Everything in the listing below should be written out again exactly, except the pictures.

___ STORED DATA ___

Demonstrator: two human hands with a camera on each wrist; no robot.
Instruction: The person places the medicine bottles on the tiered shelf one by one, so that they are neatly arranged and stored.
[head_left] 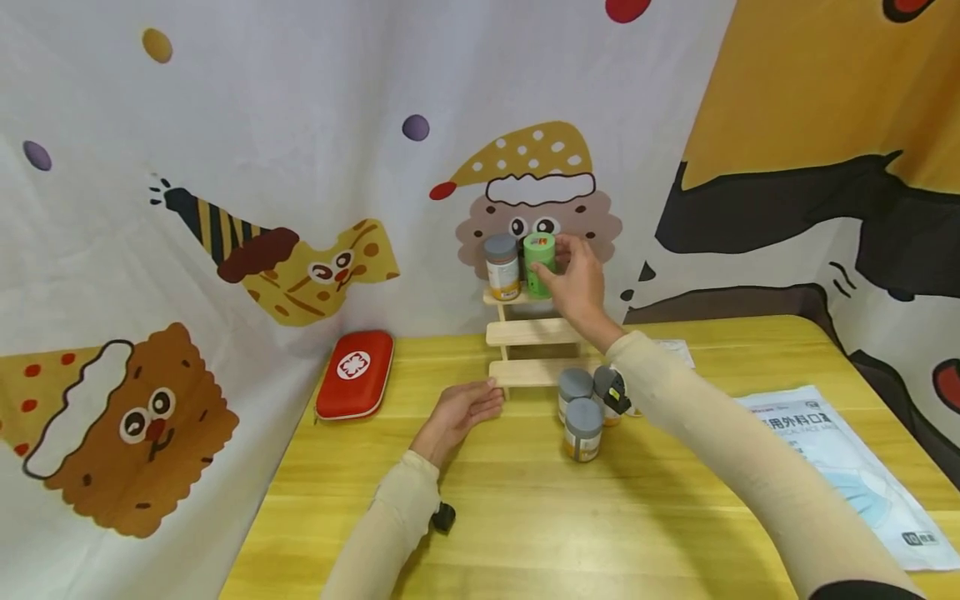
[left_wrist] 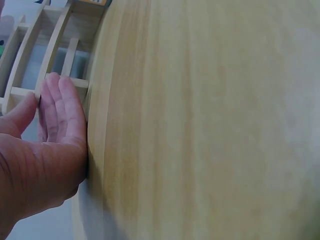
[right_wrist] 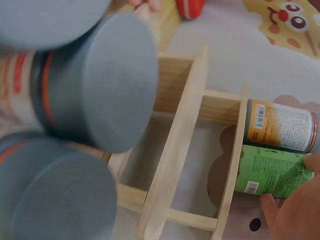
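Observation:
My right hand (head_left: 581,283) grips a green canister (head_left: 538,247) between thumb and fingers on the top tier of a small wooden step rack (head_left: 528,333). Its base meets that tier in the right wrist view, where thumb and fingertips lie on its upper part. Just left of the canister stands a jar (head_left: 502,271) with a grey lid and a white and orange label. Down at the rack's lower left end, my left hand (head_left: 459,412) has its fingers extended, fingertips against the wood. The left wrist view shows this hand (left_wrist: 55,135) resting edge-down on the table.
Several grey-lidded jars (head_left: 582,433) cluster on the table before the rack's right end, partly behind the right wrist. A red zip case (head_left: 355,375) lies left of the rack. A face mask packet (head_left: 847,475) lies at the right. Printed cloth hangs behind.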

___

_WORKED SOLUTION:_
Demonstrator: two human hands with a camera on each wrist; no robot.
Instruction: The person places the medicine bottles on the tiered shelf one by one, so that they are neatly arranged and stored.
[head_left] 
[left_wrist] 
[right_wrist] 
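Observation:
My right hand (head_left: 581,283) grips a green canister (head_left: 538,247) between thumb and fingers on the top tier of a small wooden step rack (head_left: 528,333). Its base meets that tier in the right wrist view, where thumb and fingertips lie on its upper part. Just left of the canister stands a jar (head_left: 502,271) with a grey lid and a white and orange label. Down at the rack's lower left end, my left hand (head_left: 459,412) has its fingers extended, fingertips against the wood. The left wrist view shows this hand (left_wrist: 55,135) resting edge-down on the table.
Several grey-lidded jars (head_left: 582,433) cluster on the table before the rack's right end, partly behind the right wrist. A red zip case (head_left: 355,375) lies left of the rack. A face mask packet (head_left: 847,475) lies at the right. Printed cloth hangs behind.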

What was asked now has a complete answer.